Find how many lines below mention "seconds". Nothing but the number is needed.

Supplied data
________________

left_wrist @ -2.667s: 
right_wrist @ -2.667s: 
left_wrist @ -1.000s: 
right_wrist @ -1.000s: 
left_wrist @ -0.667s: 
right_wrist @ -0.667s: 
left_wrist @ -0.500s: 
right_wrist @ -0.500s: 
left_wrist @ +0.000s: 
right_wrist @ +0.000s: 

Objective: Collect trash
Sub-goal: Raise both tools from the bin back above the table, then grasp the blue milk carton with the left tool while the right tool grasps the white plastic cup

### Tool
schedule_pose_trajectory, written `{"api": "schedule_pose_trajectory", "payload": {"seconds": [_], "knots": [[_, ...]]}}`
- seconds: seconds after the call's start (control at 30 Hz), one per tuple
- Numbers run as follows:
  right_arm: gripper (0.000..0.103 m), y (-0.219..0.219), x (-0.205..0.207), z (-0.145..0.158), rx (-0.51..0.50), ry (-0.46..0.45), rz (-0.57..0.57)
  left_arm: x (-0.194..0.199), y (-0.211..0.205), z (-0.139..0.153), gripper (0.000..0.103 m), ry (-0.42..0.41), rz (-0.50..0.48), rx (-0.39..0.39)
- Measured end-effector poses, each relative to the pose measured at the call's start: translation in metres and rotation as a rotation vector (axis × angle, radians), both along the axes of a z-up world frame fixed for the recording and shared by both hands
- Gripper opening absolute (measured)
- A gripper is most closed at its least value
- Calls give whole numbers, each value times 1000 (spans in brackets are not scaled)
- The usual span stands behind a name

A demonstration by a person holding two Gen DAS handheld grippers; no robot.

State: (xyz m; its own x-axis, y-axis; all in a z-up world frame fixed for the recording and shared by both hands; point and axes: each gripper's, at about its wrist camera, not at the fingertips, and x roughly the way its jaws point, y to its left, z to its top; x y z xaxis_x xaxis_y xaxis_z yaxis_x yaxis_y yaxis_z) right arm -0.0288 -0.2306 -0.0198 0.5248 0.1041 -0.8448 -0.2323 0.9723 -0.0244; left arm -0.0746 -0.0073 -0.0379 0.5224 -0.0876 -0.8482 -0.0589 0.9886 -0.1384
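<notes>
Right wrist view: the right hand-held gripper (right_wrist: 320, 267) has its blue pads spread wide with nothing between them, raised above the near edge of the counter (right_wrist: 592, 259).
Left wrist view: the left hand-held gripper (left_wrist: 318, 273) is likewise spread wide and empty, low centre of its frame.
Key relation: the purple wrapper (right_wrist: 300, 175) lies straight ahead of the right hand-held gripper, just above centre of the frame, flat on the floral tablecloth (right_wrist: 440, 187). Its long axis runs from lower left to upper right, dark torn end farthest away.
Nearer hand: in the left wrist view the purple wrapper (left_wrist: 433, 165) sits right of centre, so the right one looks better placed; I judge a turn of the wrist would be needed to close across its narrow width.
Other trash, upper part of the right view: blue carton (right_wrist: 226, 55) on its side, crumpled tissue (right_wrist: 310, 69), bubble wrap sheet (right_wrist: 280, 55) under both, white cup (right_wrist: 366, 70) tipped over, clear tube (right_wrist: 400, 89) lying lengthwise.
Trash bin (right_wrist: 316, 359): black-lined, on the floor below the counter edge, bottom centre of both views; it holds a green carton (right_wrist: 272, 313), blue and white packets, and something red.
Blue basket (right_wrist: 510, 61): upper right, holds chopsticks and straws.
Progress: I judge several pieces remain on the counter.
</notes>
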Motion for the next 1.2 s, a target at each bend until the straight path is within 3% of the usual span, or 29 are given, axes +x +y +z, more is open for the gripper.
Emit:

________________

Output of the task
2